Opinião: Sedicioso
Em Espanha, como em Portugal, a democracia parece que ainda gatinha. Provavelmente por ser jovem, a compulsão para fazer uma omeleta permite partir quantos ovos forem necessários. É uma atracção hedonista pelo instantâneo, que ontem já era tarde. Não há um minuto a perder para olhar para o passado, e o futuro é hoje. Depois de terminada a geringonça portuguesa, a Espanha prepara-se para uma coligação “Frankenstein”.

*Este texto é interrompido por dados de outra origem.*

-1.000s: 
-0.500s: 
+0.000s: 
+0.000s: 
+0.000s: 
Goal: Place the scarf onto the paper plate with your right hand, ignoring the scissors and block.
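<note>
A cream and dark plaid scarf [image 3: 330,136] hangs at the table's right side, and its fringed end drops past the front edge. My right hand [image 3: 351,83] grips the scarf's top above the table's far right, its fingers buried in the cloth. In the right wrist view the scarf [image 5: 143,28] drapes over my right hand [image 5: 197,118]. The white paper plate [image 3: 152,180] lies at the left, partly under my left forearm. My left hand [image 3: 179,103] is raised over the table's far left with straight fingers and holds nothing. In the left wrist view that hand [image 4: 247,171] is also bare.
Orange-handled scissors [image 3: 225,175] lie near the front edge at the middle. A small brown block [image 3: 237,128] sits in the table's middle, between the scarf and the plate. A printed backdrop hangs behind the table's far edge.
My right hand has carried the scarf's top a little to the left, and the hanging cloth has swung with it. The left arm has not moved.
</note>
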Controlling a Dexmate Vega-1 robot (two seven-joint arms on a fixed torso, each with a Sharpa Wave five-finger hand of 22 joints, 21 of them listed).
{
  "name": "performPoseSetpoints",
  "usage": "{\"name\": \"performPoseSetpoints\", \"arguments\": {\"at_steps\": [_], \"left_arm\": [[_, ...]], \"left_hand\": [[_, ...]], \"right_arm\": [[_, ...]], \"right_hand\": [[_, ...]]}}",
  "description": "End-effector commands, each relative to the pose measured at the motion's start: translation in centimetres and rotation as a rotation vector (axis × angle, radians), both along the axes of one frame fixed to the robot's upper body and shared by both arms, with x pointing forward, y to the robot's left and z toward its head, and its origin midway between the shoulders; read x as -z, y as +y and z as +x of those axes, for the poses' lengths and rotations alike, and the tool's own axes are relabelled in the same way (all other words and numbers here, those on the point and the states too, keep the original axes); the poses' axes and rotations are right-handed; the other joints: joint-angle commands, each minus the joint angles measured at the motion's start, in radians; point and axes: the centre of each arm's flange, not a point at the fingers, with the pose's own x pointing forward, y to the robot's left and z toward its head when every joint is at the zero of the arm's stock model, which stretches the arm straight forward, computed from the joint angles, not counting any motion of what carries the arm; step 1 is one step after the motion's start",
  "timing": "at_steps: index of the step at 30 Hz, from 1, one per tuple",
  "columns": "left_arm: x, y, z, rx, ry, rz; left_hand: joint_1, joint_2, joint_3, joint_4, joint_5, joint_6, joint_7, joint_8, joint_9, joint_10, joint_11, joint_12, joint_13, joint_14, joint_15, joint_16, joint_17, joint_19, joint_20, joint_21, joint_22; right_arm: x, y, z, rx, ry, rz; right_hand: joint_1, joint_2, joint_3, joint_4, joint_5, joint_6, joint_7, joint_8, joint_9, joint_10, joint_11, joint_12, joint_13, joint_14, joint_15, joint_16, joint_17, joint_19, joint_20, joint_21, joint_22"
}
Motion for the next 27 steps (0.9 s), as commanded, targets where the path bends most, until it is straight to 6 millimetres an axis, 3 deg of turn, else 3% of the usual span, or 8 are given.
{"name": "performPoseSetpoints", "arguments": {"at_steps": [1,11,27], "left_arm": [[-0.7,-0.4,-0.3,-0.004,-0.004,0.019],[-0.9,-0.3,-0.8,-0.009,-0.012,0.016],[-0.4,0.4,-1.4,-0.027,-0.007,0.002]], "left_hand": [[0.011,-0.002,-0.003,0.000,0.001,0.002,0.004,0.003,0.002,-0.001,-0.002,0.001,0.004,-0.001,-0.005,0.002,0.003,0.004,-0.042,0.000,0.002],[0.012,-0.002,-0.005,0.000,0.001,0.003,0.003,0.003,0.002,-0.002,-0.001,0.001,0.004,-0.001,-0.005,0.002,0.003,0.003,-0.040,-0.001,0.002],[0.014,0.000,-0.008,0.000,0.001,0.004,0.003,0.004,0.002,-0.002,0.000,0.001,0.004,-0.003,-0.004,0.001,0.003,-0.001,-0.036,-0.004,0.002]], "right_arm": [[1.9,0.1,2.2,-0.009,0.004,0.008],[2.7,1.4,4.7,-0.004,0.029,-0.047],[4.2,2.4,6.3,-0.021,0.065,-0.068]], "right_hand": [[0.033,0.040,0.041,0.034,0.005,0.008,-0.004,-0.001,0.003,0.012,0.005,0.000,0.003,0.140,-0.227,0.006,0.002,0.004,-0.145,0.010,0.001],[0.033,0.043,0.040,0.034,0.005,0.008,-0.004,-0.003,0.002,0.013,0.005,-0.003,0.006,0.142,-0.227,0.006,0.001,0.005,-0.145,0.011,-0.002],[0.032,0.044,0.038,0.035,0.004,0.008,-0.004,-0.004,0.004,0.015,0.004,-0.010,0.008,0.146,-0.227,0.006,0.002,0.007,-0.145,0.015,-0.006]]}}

Desvaloriza-se o facto de o PSOE ter perdido as eleições, pois ganhou mais 2 lugares no Congresso dos Deputados (passou de 120 para 122). Apesar de o PP ter vencido em 38 das 50 províncias espanholas, apesar de ter vencido as eleições, recuperando 47 lugares, subindo de 89 para 136, dizem que a vitória é escassa. Parece que também em Espanha, a esquerda radical está ao virar da esquina, apelidada de parceira natural do PSOE.
Para governar, ainda congeminam agregar os separatistas do País Basco e da Catalunha. Irá o PSOE aliar-se ao Bildu, partido político herdeiro da ETA, que nunca condenou os mais de 800 homicídios cometidos pela organização terrorista? Irá o PSOE incluir na coligação o partido Juntos Pela Catalunha, liderado por Carles Puidgemont, exilado na Bélgica após ter sido condenado em Espanha pelos crimes de sedição, peculato e desobediência?
Tudo o que parece perdido, pode também surgir como oportunidade para erguer a dignidade da política e dos políticos. Poderiam os 2 maiores partidos construir pontes, fazer acordos, estabelecer vias de diálogo que permitissem evitar novas eleições em breve. Têm um Rei, Filipe VI, que certamente pode ajudar. Enquanto ainda há muito por decidir, e na medida em que o Verão vai ser quente, desejo boas férias a todos os leitores do diário As Beiras. Todos os dias o poderão ler. Até Setembro.